_Work instructions_
Here the job is to transcribe the data verbatim while leaving each picture out.

_Data block_

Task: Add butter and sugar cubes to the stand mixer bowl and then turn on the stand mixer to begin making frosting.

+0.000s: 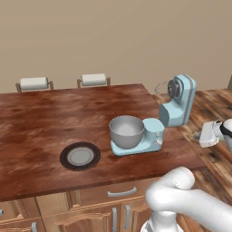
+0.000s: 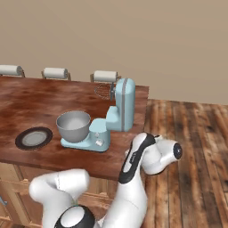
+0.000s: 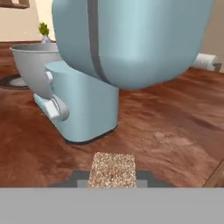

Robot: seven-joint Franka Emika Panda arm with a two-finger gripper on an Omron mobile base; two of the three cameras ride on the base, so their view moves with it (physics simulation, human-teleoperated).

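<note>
Tan sugar cube (image 3: 113, 170) sits clamped in the end effector (image 3: 113, 176); next, carry it toward ten o'clock into the stand mixer bowl (image 3: 30, 65).

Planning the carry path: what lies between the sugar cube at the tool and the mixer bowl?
In the hand view, the stand mixer base and column stand between the sugar cube and the bowl; bare wooden counter lies nearer.

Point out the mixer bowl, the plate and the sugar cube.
bowl (image 1: 126, 132): left base view, inner wall.
plate (image 1: 80, 156): left base view, grey centre.
sugar cube (image 3: 113, 170): hand view, speckled front face.
</note>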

_The completed task_
Task: Add butter and sugar cubes to the stand mixer bowl and then turn on the stand mixer to begin making frosting.

+0.000s: 
+0.000s: 
+0.000s: 

Robot: seven-joint Franka Emika Panda arm with a two-finger gripper on an Omron mobile base; two of the three cameras ride on the base, so their view moves with it (physics simulation, human-teleoperated).

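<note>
Tan sugar cube (image 3: 113, 170) sits clamped in the end effector (image 3: 113, 176); next, carry it toward ten o'clock into the stand mixer bowl (image 3: 30, 65).

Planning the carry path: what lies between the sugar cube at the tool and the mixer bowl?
In the hand view, the stand mixer base and column stand between the sugar cube and the bowl; bare wooden counter lies nearer.

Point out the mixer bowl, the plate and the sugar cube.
bowl (image 1: 126, 132): left base view, inner wall.
plate (image 1: 80, 156): left base view, grey centre.
sugar cube (image 3: 113, 170): hand view, speckled front face.
</note>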

This answer has now been given in full.